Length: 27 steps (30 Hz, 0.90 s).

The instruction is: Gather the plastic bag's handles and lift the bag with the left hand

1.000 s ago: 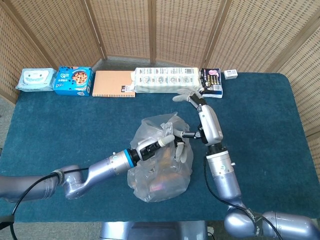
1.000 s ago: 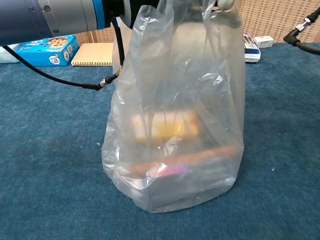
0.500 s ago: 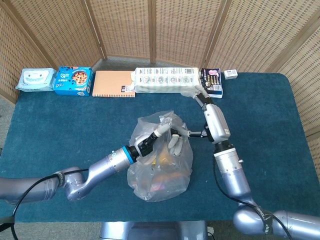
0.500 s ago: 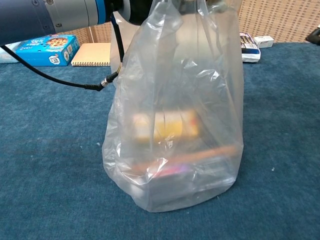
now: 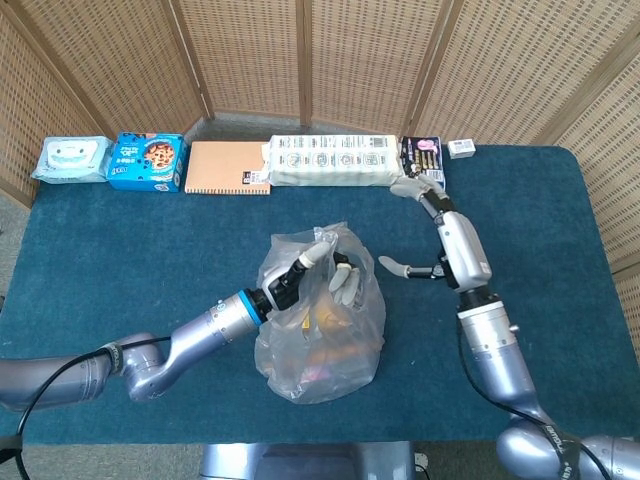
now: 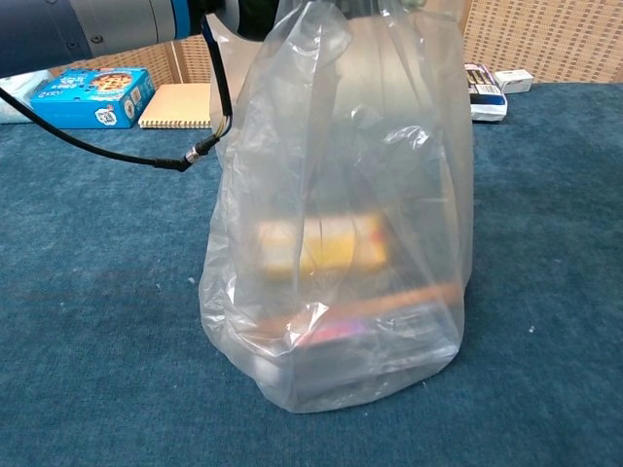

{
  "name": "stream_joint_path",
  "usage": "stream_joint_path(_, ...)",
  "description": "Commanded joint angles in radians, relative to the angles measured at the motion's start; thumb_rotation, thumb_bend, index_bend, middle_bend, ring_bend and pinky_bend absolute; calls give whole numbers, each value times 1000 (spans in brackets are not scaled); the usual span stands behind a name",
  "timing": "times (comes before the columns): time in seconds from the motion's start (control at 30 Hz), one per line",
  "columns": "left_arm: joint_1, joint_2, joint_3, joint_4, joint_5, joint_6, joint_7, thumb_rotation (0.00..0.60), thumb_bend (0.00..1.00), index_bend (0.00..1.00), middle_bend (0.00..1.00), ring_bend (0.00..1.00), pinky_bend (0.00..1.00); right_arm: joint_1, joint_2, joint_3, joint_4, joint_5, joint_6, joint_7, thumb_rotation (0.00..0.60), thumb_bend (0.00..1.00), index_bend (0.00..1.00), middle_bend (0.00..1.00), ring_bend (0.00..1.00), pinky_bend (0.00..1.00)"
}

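A clear plastic bag stands on the blue table, its top drawn up tall. My left hand grips the gathered handles at the top of the bag. In the chest view the bag fills the middle with its bottom resting on the cloth, and only my left forearm shows at the top edge. A yellowish box and a flat orange-pink item lie inside. My right hand hovers to the right of the bag, fingers spread, holding nothing.
Along the far edge lie a wipes pack, a blue cookie box, an orange notebook, a long white pack, a dark box and a small white box. A wicker screen stands behind.
My right hand has let go of the bag's top and drawn away to the right. My left hand has closed on the handles and risen a little, stretching the bag taller.
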Motion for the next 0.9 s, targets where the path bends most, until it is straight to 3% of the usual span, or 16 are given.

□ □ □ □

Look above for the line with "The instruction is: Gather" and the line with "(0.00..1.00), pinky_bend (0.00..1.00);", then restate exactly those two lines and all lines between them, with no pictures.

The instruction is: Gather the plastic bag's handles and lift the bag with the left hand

1.000 s ago: 
1.000 s ago: 
0.500 s ago: 
0.500 s ago: 
now: 
now: 

{
  "name": "stream_joint_path",
  "usage": "stream_joint_path(_, ...)",
  "description": "Commanded joint angles in radians, relative to the angles measured at the motion's start; thumb_rotation, thumb_bend, index_bend, middle_bend, ring_bend and pinky_bend absolute; calls give whole numbers, each value times 1000 (spans in brackets are not scaled); the usual span stands behind a name",
  "timing": "times (comes before the columns): time in seconds from the motion's start (control at 30 Hz), one per line",
  "columns": "left_arm: joint_1, joint_2, joint_3, joint_4, joint_5, joint_6, joint_7, thumb_rotation (0.00..0.60), thumb_bend (0.00..1.00), index_bend (0.00..1.00), middle_bend (0.00..1.00), ring_bend (0.00..1.00), pinky_bend (0.00..1.00); right_arm: joint_1, joint_2, joint_3, joint_4, joint_5, joint_6, joint_7, thumb_rotation (0.00..0.60), thumb_bend (0.00..1.00), index_bend (0.00..1.00), middle_bend (0.00..1.00), ring_bend (0.00..1.00), pinky_bend (0.00..1.00)"

This answer requires no additional content.